Aegean Macedonia (; ) is a term describing the modern Greek region of Macedonia in Northern Greece. It is currently mainly used in the Republic of North Macedonia, including in the irredentist context of a United Macedonia. The term is also used in Bulgaria as the more common synonym for Greek Macedonia, without the connotations it has in the Republic of North Macedonia. The term has no circulation in Greece, since Aegean usually refers to the Greek islands or to strictly Greek coastal areas with direct access to the Aegean Sea. Although Greek Macedonia does have its coastline along the northern Aegean, the province is more than anything else dominated by its high mountain ranges and broad, grassy plains, rather than by its coastline (with the exception of the Chalkidiki peninsula, which is a popular holiday destination in the southernmost part of central Macedonia and noted for its beaches).

Origins of the term

The origins of the term seem to be rooted in the 1910s; most of its early appearances were in the writings of Bulgarian authors. Since the mid-1940s the term has appeared on maps circulated first in Yugoslavia and especially after 1991 in the independent Republic of North Macedonia which envisioned Greek Macedonia (referred to as "Aegean Macedonia") as part of a "Greater Macedonia", and is regarded as a non-recognition of current European borders, including the legitimacy of Greek sovereignty over the area. 

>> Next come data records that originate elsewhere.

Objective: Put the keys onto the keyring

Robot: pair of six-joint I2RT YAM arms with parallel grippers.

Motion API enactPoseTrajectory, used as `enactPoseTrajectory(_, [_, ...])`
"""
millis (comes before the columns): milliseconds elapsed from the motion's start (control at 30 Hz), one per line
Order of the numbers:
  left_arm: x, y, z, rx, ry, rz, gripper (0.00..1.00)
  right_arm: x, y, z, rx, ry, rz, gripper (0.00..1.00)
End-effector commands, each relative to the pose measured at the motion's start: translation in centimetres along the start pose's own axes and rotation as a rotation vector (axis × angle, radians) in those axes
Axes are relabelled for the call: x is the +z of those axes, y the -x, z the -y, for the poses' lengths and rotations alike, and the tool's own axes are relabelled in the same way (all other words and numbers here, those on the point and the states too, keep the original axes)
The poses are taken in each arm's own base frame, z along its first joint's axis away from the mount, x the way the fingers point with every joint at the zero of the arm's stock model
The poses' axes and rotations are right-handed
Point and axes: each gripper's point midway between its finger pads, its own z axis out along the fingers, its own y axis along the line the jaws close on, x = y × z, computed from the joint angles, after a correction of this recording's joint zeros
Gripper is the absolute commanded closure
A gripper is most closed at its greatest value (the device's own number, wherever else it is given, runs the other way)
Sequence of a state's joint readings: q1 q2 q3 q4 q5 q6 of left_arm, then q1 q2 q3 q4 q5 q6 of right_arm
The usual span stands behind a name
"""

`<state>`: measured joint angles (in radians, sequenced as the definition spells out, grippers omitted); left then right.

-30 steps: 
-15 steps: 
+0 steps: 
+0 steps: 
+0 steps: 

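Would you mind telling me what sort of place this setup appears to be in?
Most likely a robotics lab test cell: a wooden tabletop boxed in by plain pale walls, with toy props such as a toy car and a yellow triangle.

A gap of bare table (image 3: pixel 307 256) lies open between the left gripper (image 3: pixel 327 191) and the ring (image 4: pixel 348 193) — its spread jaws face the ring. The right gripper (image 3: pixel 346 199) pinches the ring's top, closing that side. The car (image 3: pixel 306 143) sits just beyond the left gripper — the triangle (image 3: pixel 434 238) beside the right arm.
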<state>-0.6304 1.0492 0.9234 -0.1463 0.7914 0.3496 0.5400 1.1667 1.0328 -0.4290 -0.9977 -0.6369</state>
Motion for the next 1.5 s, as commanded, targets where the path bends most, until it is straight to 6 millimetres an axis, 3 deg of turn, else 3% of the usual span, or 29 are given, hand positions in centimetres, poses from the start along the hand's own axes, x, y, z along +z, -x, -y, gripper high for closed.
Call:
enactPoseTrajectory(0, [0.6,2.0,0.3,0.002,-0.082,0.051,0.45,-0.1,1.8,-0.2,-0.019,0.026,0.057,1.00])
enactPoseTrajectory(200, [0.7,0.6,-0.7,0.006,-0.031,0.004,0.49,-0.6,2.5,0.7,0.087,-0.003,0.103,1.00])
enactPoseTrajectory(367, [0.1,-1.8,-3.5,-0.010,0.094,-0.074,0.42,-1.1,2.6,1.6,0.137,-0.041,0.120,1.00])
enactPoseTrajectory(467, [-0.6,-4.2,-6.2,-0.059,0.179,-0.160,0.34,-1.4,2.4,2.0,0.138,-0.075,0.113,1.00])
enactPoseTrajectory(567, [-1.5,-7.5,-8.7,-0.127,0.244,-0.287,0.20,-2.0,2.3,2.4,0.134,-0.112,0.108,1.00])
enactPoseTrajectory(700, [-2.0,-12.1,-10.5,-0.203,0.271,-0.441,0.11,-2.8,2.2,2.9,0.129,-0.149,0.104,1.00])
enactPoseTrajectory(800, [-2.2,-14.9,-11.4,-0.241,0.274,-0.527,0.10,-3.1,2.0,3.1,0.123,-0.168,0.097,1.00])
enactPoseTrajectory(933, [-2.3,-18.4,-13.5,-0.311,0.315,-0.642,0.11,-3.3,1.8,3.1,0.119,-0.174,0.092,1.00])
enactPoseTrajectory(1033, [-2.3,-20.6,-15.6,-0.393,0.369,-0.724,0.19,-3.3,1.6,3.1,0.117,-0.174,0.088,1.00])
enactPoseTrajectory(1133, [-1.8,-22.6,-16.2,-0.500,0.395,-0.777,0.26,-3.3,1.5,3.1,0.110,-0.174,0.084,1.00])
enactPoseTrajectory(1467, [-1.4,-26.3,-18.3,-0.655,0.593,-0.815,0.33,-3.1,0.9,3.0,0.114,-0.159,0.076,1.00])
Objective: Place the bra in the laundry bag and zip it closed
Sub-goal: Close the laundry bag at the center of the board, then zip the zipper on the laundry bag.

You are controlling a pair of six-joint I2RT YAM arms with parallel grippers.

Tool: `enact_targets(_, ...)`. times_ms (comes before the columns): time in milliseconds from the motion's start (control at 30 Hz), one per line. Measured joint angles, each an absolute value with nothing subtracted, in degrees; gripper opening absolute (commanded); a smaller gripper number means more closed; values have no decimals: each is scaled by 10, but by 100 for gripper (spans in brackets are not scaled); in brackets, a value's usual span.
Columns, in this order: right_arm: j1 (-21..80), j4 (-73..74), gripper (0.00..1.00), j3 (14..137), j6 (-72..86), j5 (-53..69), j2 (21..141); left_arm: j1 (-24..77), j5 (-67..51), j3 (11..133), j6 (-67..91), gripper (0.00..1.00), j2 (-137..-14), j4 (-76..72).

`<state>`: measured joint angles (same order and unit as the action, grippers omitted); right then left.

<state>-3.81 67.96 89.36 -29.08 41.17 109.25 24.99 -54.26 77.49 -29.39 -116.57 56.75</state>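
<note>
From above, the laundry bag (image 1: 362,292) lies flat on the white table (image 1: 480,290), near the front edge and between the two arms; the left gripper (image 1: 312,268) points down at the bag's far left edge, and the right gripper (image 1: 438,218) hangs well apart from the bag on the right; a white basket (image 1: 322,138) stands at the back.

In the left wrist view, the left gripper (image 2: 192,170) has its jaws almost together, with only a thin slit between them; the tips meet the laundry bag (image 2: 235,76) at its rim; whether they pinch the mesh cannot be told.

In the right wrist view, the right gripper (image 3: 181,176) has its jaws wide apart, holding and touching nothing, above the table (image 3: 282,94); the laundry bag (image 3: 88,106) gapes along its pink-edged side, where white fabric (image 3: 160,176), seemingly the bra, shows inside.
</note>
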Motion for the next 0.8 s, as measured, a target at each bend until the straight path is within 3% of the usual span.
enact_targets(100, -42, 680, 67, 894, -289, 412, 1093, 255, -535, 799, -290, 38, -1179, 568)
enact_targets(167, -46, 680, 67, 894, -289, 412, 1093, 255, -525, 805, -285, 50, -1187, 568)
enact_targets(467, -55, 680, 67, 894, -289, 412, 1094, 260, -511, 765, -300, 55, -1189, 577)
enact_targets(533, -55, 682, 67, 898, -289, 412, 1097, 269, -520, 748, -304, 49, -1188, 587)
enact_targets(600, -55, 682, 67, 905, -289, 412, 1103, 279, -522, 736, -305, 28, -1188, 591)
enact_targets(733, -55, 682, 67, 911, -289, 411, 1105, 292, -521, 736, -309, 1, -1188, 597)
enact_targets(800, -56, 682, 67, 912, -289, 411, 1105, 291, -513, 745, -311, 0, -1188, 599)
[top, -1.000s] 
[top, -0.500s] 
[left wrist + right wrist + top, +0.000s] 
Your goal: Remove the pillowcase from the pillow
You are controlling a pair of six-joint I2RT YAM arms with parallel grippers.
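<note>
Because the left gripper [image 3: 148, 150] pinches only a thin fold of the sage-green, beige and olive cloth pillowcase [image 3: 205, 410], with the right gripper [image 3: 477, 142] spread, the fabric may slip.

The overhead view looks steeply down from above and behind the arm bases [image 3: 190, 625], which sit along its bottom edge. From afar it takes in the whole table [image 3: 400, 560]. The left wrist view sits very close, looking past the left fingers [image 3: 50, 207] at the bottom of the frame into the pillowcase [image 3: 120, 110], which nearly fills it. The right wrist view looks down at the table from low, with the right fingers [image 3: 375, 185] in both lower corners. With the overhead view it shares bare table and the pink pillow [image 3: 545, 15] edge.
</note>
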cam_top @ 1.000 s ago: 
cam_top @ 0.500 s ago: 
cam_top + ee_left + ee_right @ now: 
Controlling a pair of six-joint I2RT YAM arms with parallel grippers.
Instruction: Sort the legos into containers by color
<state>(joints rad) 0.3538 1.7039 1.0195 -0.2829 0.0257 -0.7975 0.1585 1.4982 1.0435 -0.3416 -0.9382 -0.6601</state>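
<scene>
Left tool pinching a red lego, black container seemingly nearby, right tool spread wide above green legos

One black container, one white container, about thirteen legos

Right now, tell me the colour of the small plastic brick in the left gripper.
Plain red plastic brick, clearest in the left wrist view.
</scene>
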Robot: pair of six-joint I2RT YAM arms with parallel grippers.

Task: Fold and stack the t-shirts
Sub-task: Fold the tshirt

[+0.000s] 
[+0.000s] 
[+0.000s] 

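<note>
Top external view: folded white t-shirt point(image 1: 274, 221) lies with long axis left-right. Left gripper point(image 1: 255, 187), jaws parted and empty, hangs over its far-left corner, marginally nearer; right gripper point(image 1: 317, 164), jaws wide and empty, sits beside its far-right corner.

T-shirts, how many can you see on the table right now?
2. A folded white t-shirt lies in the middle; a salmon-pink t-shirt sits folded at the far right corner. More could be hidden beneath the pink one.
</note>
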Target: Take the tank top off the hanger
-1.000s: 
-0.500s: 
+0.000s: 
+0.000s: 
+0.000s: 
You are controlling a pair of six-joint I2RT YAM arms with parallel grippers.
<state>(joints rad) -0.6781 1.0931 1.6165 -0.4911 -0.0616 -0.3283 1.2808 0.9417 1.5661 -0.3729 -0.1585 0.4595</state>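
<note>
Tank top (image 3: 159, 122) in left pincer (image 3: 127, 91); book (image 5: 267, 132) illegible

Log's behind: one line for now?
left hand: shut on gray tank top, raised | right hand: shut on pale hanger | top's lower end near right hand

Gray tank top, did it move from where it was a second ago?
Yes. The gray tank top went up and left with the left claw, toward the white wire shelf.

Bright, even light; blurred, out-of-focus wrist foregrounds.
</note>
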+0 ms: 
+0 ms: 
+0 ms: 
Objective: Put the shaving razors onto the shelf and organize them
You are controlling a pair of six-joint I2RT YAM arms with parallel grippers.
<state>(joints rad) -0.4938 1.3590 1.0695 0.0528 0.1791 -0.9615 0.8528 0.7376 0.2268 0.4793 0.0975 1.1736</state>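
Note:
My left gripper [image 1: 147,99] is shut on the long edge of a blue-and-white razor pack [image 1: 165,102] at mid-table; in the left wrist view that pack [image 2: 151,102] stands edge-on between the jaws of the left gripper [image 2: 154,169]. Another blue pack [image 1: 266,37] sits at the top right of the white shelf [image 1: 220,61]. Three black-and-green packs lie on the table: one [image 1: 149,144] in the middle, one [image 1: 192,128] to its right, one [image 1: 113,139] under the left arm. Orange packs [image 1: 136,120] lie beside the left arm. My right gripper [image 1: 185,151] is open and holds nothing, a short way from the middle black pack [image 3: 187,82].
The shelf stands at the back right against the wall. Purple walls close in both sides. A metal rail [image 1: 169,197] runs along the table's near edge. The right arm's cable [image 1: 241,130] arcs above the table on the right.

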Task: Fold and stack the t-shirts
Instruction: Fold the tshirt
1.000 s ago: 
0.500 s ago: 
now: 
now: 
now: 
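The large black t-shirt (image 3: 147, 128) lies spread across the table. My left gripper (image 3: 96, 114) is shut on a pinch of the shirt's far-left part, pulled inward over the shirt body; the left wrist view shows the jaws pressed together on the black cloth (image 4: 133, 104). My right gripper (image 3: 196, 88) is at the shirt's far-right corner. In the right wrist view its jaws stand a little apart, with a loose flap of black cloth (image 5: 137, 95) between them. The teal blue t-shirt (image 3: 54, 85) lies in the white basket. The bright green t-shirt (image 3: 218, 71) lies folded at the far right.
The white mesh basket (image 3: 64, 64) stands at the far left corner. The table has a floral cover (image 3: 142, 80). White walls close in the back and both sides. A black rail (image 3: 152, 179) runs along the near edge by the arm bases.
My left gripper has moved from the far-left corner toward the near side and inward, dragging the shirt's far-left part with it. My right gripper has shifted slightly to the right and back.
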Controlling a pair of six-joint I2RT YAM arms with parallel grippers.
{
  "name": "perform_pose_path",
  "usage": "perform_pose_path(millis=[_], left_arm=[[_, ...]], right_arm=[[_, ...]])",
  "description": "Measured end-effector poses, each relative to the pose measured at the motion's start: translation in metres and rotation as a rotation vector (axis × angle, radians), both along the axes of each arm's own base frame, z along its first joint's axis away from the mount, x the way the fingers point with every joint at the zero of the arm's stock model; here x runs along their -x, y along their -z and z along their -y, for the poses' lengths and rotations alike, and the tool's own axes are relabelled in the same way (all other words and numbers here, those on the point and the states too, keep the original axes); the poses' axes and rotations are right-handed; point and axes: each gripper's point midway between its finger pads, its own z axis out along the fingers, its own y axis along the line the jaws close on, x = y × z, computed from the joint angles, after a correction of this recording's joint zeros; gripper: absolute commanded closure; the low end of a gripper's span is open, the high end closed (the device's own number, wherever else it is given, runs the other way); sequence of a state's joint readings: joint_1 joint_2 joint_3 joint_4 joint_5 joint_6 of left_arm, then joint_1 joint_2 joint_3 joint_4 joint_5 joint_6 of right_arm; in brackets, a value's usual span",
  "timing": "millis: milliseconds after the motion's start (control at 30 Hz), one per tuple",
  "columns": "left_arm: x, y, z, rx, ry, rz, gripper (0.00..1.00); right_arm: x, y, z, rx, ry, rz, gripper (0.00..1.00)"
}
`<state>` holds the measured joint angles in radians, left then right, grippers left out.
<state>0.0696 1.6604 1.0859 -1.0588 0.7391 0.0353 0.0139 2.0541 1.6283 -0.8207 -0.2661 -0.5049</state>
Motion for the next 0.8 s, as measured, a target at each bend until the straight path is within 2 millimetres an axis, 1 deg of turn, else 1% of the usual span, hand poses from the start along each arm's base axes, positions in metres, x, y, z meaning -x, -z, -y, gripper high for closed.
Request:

During the Greek Civil War, the Greek government referred to the usage as a "new term" only recently introduced by Josip Broz Tito in Yugoslavia, implying that it considered it part of the Yugoslav campaign of laying claim to Greek Macedonia.

Tito's war-time representative to Yugoslav Macedonia, Svetozar Vukmanović-Tempo, is credited with promoting the usage of the regional names of the Macedonian region for irredentist purposes. On August 26, 1946, the Belgrade newspaper Borba published an article under the title "Aegean Macedonia", it was also published in Skopje's  with a map of Yugoslav territorial claims against Greece. A month later, on September 22, the premier of the People's Republic of Macedonia, Dimitar Vlahov (speech in , on September 26, 1946), announced, "We openly declare that Greece has no rights whatsoever over Aegean Macedonia...". Vlahov then went on to publish, "The Problems of Aegean Macedonia", Belgrade, June 1947.

Post-WWII

By 1950, the term 'Aegean Macedonians' had been officially adopted by the Macedonian refugees in Skopje who began publishing the newspaper The Voice of the Aegeans; it is later found amongst diaspora communities.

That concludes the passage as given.